Deletion of the intestinal peptide transporter affects insulin and TOR signaling in Caenorhabditis elegans.

The mammalian intestinal peptide transporter PEPT1 mediates the uptake of di- and tripeptides from the gut lumen into intestinal epithelial cells and acts in parallel with amino acid transporters. Here we address the importance of the PEPT1 orthologue PEP-2 for the assimilation of dietary protein and for overall protein nutrition in Caenorhabditis elegans. pep-2 is expressed specifically along the apical membrane of the intestinal cells, and in pep-2 deletion mutant animals, uptake of intact peptides from the gut lumen is abolished.

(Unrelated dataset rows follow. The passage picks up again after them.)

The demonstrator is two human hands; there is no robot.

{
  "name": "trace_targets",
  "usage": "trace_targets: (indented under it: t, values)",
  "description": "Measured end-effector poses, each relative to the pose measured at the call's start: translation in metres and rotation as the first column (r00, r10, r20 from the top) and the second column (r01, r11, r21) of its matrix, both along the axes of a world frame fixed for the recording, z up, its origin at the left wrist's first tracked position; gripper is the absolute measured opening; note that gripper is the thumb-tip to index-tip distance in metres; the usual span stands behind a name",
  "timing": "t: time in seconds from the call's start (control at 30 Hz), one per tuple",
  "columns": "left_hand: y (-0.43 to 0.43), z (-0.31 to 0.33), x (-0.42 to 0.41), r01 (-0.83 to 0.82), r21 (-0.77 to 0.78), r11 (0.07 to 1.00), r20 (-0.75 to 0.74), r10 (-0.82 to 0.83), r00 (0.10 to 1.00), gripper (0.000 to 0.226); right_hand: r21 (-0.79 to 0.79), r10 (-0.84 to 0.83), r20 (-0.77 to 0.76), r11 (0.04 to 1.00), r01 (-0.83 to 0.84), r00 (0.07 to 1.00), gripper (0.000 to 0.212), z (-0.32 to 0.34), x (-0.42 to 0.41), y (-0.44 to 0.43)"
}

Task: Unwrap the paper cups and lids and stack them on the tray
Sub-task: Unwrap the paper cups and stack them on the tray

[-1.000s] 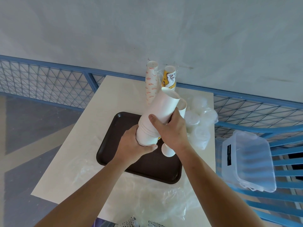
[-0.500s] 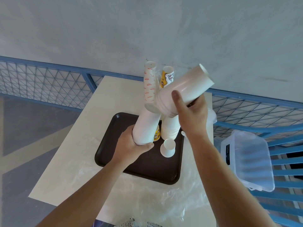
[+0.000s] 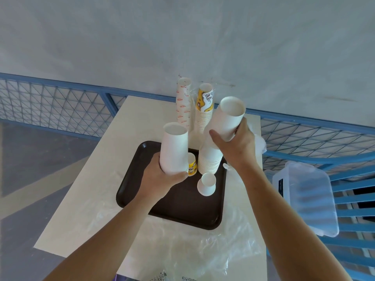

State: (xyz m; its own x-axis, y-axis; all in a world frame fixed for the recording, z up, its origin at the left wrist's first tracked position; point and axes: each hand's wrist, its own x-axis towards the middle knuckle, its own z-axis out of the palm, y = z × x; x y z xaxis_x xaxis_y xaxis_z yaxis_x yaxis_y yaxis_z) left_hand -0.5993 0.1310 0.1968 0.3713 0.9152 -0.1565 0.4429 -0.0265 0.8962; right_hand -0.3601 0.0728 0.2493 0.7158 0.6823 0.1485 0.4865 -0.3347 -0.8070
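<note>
Over the tray: both my hands are raised above the dark brown plastic tray point(image 3: 140, 191), which lies on the pale cream tabletop point(image 3: 97, 189).
Left hand: my left hand point(image 3: 160, 179) is closed around the lower end of a stack of plain white paper cups point(image 3: 175, 147), thumb across the front; the stack stands nearly upright, mouth up, above the tray's left half.
Right hand: my right hand point(image 3: 235, 145) is wrapped tight around a second stack of white paper cups point(image 3: 229, 116), tilted, its open mouth turned up and toward me, held above the tray's far right corner.
Cups on the tray: a short ribbed stack of white cups point(image 3: 210, 161) stands on the tray just below my right hand; whether the stack I hold touches it I cannot tell. A small yellow printed cup point(image 3: 192, 165) sits between that stack and my left hand's stack, partly hidden. A single small white paper cup point(image 3: 207, 183) sits nearer to me, tipped, mouth up.
Still wrapped: behind the tray, at the table's far edge, a tall sleeve of white cups with red print point(image 3: 183, 100) and a tall sleeve of yellow patterned cups point(image 3: 205, 104) stand upright side by side, clear film around them.
Lids: a clear bag of round plastic lids point(image 3: 260, 142) shows only in part behind my right hand.
Wrapping: crumpled clear plastic film point(image 3: 203, 246) lies on the table at the near edge.
Beside the table: a translucent plastic box point(image 3: 306, 199) rests on blue slats point(image 3: 349, 213) to the right.
</note>
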Motion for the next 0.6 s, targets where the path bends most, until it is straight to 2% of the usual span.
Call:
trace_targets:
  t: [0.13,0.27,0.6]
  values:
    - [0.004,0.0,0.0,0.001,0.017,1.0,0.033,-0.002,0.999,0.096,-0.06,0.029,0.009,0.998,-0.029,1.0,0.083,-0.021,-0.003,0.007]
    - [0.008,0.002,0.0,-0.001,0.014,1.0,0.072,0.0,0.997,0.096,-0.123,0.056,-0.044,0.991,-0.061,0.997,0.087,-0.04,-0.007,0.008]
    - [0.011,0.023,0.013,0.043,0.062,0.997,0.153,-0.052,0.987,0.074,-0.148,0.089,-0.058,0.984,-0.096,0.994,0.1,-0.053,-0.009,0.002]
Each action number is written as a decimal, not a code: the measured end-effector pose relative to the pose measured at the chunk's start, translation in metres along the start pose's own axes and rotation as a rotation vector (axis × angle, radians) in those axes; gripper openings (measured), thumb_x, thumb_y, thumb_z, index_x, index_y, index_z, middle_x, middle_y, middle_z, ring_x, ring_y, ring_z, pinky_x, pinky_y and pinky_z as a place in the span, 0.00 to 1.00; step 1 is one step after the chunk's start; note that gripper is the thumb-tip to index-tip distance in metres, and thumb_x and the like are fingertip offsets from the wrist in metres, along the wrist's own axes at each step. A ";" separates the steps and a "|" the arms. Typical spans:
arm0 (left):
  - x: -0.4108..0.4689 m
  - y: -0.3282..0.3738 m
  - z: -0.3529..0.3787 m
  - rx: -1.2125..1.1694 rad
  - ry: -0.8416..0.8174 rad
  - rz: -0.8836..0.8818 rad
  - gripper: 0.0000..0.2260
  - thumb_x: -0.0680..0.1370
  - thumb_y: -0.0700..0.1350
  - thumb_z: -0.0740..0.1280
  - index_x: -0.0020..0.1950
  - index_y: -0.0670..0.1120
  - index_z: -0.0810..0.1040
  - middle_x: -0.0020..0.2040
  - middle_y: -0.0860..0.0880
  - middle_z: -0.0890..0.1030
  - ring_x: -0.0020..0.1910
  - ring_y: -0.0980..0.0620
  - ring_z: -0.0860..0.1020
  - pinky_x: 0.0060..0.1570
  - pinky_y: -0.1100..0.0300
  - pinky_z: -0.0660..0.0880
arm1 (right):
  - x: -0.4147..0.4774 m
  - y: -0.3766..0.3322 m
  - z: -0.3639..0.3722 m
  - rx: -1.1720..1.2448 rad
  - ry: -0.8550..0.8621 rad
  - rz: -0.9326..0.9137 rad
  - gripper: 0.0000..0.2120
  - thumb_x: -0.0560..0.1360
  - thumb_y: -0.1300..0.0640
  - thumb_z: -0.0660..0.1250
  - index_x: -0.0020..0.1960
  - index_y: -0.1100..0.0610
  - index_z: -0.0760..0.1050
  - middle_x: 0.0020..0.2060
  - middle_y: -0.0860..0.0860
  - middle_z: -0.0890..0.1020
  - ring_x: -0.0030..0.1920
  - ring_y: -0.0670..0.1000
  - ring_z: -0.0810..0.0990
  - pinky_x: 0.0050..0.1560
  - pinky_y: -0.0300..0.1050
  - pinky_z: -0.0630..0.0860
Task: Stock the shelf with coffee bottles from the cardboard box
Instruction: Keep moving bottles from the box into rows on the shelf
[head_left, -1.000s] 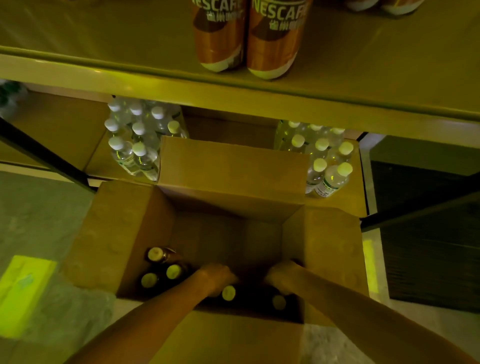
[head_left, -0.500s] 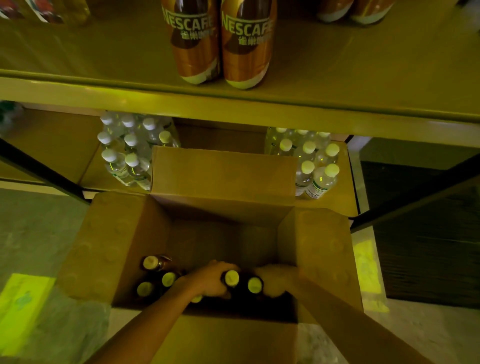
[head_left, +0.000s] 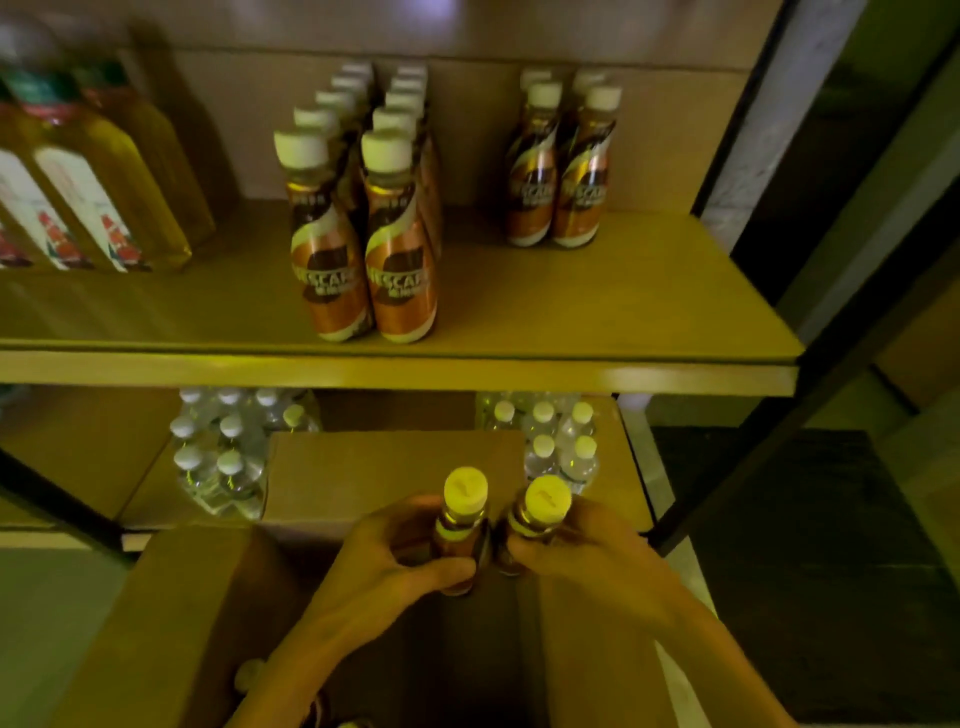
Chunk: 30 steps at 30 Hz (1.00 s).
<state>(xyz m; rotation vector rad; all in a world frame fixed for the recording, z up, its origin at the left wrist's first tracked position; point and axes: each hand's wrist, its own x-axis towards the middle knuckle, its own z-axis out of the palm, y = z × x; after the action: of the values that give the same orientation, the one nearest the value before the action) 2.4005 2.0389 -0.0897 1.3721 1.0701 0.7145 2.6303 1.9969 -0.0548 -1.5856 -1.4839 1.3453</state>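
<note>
My left hand (head_left: 387, 564) grips one coffee bottle (head_left: 464, 514) with a pale cap, and my right hand (head_left: 576, 545) grips a second coffee bottle (head_left: 540, 512). Both are upright, side by side, above the open cardboard box (head_left: 171, 623). One more cap (head_left: 249, 673) shows low inside the box. On the wooden shelf (head_left: 519, 332) above stand two rows of coffee bottles (head_left: 363, 249) at the centre and a smaller group of coffee bottles (head_left: 563, 171) to the right.
Tall yellow juice bottles (head_left: 78, 197) stand at the shelf's left. Packs of water bottles (head_left: 223, 457) and more water bottles (head_left: 561, 441) fill the lower shelf behind the box flap. A dark metal upright (head_left: 737, 135) bounds the shelf's right side.
Both hands have risen out of the box, each with a coffee bottle. The view has tilted up and now shows the whole upper shelf.
</note>
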 end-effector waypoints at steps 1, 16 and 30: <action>0.000 0.016 0.004 -0.037 0.010 0.052 0.28 0.62 0.49 0.81 0.61 0.48 0.81 0.57 0.50 0.85 0.59 0.51 0.82 0.65 0.46 0.74 | -0.007 -0.010 -0.009 0.063 0.024 -0.021 0.15 0.73 0.50 0.73 0.59 0.46 0.78 0.53 0.40 0.84 0.56 0.39 0.81 0.60 0.41 0.75; 0.050 0.185 0.051 -0.132 0.201 0.503 0.14 0.72 0.47 0.74 0.57 0.51 0.82 0.50 0.57 0.86 0.52 0.60 0.83 0.44 0.71 0.77 | 0.000 -0.137 -0.097 0.197 0.524 -0.504 0.15 0.71 0.45 0.70 0.54 0.50 0.81 0.46 0.43 0.86 0.49 0.42 0.85 0.47 0.39 0.80; 0.113 0.169 0.060 -0.100 0.360 0.457 0.14 0.74 0.48 0.74 0.59 0.54 0.81 0.50 0.57 0.85 0.51 0.62 0.82 0.47 0.65 0.79 | 0.060 -0.117 -0.110 0.186 0.593 -0.344 0.09 0.74 0.42 0.70 0.53 0.42 0.80 0.44 0.38 0.85 0.50 0.41 0.82 0.52 0.42 0.77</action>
<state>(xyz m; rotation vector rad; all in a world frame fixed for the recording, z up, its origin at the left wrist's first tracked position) 2.5295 2.1359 0.0483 1.4490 0.9840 1.3733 2.6804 2.1026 0.0706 -1.3683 -1.1527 0.7090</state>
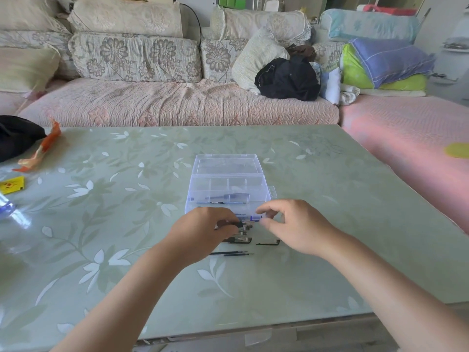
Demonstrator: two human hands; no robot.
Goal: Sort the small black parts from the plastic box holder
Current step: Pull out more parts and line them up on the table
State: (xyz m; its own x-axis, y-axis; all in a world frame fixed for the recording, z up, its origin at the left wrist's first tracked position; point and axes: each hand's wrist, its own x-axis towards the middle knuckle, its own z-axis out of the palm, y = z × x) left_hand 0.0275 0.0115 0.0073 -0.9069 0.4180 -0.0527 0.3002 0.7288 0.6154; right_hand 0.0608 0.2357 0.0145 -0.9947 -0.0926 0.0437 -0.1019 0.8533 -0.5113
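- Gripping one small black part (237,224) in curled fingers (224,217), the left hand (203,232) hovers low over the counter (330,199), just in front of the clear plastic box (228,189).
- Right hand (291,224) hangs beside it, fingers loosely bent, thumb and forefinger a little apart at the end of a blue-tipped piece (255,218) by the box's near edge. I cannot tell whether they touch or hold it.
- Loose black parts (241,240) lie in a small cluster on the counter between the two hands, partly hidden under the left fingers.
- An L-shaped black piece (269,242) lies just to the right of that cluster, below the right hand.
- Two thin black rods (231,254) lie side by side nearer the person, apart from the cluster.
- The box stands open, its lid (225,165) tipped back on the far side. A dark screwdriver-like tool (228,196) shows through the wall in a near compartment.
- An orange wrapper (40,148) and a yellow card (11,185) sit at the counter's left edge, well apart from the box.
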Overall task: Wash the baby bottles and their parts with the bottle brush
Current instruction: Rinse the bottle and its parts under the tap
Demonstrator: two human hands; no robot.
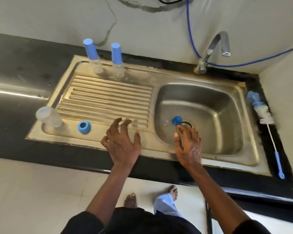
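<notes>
A dark worktop (15,68) against a pale wall carries one steel sink (240,92) with a ribbed drainboard (108,98) and one tap (210,51). There are three bottles: a capped bottle (95,56) and a second capped bottle (117,59) upright at the back, and an uncapped bottle (48,116) at the front left, near one blue ring (84,127). One blue part (176,120) lies in the basin. One bottle brush (260,112) lies right of the sink. The left hand (121,142) hovers over the drainboard, grip wide open and empty. The right hand (189,146) hangs over the basin, grip open, holding nothing, fingertips just beside the blue part
</notes>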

The consequences are a severely retarded development, reduced progeny and body size, and increased stress tolerance. We show here that pep-2 cross-talks with both the C. elegans target of rapamycin (TOR) and the DAF-2/insulin-signaling pathways. The pep-2 mutant enhances the developmental and longevity phenotypes of daf-2, resulting, among other effects, in a pronounced increase in adult life span. Moreover, all aspects of a weak let-363/TOR RNA interference phenotype are intensified by pep-2 deletion, indicating that pep-2 function upstream of TOR-mediated nutrient sensing. Our findings provide evidence for a predominant role of the intestinal peptide transporter for the delivery of bulk quantities of amino acids for growth and development, which consequently affects signaling pathways that regulate metabolism and aging.[1]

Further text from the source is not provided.